═════ Input

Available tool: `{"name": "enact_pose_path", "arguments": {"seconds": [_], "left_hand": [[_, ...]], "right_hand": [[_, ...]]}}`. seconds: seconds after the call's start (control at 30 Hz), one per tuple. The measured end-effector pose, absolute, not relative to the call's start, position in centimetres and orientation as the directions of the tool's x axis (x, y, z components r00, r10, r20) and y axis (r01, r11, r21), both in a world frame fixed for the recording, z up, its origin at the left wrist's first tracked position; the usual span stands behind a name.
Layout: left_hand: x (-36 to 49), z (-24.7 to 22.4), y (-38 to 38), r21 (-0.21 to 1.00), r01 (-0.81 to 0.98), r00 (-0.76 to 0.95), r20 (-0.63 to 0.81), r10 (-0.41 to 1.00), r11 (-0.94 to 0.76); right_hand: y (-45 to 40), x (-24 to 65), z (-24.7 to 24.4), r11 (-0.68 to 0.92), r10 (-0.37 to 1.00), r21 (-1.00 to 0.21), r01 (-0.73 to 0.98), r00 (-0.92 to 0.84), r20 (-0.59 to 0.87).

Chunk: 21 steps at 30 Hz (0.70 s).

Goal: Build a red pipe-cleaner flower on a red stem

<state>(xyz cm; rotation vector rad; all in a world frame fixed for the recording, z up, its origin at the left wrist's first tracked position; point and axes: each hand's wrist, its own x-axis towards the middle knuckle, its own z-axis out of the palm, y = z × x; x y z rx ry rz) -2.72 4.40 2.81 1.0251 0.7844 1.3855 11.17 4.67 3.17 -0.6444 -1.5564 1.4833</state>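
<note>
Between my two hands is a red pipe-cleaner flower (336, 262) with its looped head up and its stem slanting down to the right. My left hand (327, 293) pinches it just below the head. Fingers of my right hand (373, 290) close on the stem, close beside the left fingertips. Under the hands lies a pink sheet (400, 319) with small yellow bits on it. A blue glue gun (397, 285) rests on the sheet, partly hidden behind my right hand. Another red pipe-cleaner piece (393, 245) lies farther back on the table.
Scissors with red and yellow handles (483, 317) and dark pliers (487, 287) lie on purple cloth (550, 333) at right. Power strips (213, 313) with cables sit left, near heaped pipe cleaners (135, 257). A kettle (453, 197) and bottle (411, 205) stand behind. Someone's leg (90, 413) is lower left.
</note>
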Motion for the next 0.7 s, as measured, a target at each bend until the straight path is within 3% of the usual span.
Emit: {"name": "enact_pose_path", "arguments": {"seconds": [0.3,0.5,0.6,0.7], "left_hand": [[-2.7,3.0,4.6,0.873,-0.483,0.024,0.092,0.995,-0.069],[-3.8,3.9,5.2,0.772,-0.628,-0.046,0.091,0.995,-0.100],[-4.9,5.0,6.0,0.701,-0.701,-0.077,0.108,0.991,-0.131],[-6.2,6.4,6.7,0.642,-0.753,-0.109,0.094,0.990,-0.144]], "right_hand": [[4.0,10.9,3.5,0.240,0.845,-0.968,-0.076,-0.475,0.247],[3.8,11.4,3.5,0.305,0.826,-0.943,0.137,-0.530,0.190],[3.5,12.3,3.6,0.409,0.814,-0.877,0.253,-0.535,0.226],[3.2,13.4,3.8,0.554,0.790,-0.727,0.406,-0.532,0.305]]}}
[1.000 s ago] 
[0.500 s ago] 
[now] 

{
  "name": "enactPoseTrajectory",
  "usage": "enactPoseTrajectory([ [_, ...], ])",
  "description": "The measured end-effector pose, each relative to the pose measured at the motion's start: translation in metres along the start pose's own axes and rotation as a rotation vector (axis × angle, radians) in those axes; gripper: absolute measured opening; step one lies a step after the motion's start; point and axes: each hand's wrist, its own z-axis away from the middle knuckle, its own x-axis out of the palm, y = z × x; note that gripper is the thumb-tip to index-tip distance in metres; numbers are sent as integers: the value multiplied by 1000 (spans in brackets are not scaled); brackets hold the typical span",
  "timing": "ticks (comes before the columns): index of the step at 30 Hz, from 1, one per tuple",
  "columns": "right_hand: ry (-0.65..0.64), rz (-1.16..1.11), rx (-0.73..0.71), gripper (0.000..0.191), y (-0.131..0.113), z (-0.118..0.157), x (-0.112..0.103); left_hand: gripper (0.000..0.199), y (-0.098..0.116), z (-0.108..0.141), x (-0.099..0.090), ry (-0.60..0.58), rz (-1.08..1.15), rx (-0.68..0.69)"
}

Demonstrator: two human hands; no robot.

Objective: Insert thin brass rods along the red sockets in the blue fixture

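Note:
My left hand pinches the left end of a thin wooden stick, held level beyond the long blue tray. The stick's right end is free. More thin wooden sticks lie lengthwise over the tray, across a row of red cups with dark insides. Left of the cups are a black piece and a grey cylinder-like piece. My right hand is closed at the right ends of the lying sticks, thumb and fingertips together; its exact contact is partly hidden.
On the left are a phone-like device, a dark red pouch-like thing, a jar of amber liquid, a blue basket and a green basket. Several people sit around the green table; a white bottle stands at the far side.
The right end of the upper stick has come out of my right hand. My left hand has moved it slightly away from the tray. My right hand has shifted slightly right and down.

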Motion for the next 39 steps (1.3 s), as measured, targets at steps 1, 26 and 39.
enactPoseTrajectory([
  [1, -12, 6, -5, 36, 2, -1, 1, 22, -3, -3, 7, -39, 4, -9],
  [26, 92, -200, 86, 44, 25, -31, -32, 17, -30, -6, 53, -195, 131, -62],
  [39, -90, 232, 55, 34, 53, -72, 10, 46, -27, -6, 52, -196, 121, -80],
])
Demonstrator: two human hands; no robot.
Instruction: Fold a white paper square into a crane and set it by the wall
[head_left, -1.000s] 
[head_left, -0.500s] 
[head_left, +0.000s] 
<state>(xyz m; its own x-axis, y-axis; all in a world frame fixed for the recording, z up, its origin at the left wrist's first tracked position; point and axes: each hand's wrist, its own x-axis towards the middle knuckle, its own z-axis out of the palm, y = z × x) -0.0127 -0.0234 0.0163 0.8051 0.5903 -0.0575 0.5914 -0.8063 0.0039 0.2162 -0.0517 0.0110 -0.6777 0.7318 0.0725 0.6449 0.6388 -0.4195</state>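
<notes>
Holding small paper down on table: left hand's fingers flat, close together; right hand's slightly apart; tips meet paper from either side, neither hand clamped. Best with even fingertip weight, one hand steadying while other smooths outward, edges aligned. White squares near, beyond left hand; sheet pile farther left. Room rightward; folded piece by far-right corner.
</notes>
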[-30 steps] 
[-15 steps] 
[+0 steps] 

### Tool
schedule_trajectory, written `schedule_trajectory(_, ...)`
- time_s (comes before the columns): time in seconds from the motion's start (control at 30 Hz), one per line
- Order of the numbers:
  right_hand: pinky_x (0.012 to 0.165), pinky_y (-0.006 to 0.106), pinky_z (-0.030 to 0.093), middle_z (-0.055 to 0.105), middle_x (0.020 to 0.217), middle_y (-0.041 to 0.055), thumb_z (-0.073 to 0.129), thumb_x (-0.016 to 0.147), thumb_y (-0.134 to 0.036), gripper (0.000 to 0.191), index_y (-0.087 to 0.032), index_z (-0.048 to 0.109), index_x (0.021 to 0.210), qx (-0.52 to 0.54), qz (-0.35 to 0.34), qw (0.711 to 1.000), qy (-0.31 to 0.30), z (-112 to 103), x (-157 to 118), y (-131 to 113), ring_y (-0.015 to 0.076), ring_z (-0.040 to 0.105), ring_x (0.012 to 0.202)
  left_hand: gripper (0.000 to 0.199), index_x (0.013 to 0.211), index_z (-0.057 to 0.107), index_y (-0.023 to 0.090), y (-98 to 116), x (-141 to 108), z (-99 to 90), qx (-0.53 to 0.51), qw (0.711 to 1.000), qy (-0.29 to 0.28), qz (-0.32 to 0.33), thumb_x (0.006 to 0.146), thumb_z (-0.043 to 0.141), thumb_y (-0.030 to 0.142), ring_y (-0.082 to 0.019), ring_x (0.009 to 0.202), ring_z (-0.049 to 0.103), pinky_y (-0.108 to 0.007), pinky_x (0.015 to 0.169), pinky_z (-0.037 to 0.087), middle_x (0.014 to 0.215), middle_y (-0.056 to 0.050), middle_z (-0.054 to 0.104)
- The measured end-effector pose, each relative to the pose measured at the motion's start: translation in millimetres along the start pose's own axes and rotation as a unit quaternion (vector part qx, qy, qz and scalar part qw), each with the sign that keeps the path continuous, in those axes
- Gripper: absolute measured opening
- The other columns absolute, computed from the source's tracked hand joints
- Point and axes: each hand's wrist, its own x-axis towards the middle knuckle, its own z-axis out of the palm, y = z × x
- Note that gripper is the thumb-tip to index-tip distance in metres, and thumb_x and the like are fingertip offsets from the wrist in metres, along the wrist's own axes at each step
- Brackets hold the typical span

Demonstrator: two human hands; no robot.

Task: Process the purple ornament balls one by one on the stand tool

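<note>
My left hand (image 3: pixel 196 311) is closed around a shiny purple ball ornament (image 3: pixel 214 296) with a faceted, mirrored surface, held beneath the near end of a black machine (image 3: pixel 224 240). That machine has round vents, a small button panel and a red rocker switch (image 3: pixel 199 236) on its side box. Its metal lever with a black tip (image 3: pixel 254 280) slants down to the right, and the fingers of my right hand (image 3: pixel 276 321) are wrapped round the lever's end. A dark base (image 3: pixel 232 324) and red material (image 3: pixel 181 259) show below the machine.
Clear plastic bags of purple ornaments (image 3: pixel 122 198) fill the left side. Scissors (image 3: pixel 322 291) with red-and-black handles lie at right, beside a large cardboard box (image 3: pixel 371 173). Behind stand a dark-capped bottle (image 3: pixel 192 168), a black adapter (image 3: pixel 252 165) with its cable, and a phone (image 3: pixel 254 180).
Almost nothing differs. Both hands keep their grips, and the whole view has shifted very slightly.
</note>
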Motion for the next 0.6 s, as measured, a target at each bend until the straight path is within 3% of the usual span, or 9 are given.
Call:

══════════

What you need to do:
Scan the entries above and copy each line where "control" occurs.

Exercise response:
Available tool: `{"name": "enact_pose_path", "arguments": {"seconds": [_], "left_hand": [[_, ...]], "right_hand": [[_, ...]]}}`. seconds: seconds after the call's start (control at 30 Hz), one per tuple. The measured end-effector pose, absolute, not relative to the call's start, position in centimetres and orientation as the directions of the tool's x axis (x, y, z components r00, r10, r20) and y axis (r01, r11, r21), both in a world frame fixed for the recording, z up, its origin at the left wrist's first tracked position; the usual span stands behind a name.
- time_s (comes before the columns): time in seconds from the motion's start (control at 30 Hz), one per line

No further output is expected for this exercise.